Desde que era pequeño, Spencer W. Kimball sufrió el dolor que se siente ante la muerte de los seres queridos. Cuando tenía ocho años, su hermanita Mary murió poco después de nacer. Al mes, sus padres presintieron que Fanny, que tenía cinco años y hacía varias semanas que estaba muy enferma, estaba a punto de morir. Spencer contó después sobre el día en que la pequeña Fanny murió: “En mi noveno cumpleaños, Fanny murió en los brazos de mamá. En las primeras horas de la noche, nos despertaron a todos los niños para que estuviéramos presentes.


Recuerdo la escena en nuestra sala… mi amada madre sollozando mientras tenía en los brazos a su hijita de cinco años moribunda, y todos nosotros rodeándola”1.Mucho más difícil fue para el joven Spencer la noticia que recibió dos años después, la mañana en que lo llamaron junto con sus hermanos para que regresaran a casa de la escuela. Corrieron hasta su casa y allí encontraron al obispo, que los reunió a su alrededor para decirles que su madre había muerto el día anterior.[Vivían en Arizona y el padre había llevado a la madre a Salt Lake City para su atención médica. El obispo se enteró del fallecimiento por un telegrama.]

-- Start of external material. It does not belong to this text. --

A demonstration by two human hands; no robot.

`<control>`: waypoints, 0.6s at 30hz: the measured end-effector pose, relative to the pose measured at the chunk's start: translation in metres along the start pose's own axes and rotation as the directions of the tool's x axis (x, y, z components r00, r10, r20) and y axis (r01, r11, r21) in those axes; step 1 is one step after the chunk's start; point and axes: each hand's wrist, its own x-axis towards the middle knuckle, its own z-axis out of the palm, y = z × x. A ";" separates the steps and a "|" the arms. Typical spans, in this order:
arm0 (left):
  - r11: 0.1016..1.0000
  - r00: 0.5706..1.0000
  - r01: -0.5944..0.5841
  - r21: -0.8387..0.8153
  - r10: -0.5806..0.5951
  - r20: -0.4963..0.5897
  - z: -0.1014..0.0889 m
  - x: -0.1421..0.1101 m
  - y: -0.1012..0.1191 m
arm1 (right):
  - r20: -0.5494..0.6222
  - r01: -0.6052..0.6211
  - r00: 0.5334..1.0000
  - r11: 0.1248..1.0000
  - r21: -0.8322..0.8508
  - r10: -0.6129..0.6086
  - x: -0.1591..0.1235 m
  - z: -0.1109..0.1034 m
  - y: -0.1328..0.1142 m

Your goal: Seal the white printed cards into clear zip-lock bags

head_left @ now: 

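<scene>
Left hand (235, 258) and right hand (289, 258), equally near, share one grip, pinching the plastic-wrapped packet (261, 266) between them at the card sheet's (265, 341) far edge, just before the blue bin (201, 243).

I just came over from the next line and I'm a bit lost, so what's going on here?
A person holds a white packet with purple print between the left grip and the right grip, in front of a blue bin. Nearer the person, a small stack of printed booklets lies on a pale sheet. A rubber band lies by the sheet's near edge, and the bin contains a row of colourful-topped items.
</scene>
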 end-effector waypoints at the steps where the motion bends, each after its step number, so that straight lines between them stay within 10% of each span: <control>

El presidente Kimball relató esto: “Fue como si un rayo me hubiera caído encima. Salí corriendo de la casa al patio de atrás, para estar solo con mi torrente de lágrimas. Al estar donde nadie pudo verme ni oírme, al estar lejos de todos, lloré y lloré; y cada vez que decía la palabra ‘mamá’, volvían a inundarme las lágrimas, que corrían hasta que parecían agotarse.
¡Mamá, muerta! ¡No podía ser! ¿Cómo seguiríamos viviendo sin ella?… Mi corazón de once años parecía a punto de estallar” 2.
Cincuenta años después, el élder Spencer W. Kimball, que era entonces miembro del Quórum de los Doce Apóstoles, se encontraba muy lejos de su hogar, recuperándose de una seria intervención quirúrgica. Sin poder conciliar el sueño, le vino a la memoria el día en que murió su madre:

“Siento deseos de llorar otra vez… al llevarme mis recuerdos por esos tristes caminos” 3. Al enfrentar la profunda tristeza de esas experiencias, Spencer W. Kimball siempre encontró consuelo en la oración y en los principios del Evangelio. Incluso durante su niñez sabía a qué fuente dirigirse para recibir paz. Una persona amiga de la familia escribió esto sobre las oraciones del pequeño Spencer: “…cómo pesaba tanto en su corazoncito la muerte de su madre y, sin embargo, cuán valientemente luchaba con su dolor y buscaba consuelo en la única fuente donde podía encontrarlo” 4.Durante su ministerio, el presidente Kimball con frecuencia ofrecía palabras de solaz a los que lloraban la pérdida de sus seres queridos. Les testificaba de los principios eternos, asegurando a los santos que la muerte no es el fin de la existencia. Una vez dijo en un funeral:
“Nuestra visión es limitada. Con los ojos podemos ver sólo unos pocos kilómetros hacia adelante; con los oídos podemos oír sólo durante unos pocos años. Estamos encerrados, enclaustrados en un cuarto, por así decirlo, pero cuando nuestra luz de esta vida se apague, entonces veremos sin limitaciones terrenales…“Al entrar en la eternidad, las paredes se derrumban, el tiempo llega a su fin y la distancia se esfuma y se pierde… e inmediatamente salimos a un mundo grandioso en el cual no existen las limitaciones terrenales” 5.


1. Citado por Edward L. Kimball y Andrew E. Kimball, hijo, en Spencer W. Kimball, 1977, pág. 43.
2. En Spencer W. Kimball, pág. 46.
3. En Spencer W. Kimball, pág. 46.
4. Joseph Robinson, en Spencer W.Kimball, pág. 46.
5. The Teachings of Spencer W. Kimball, por Edward L. Kimball, 1982, págs. 40–41.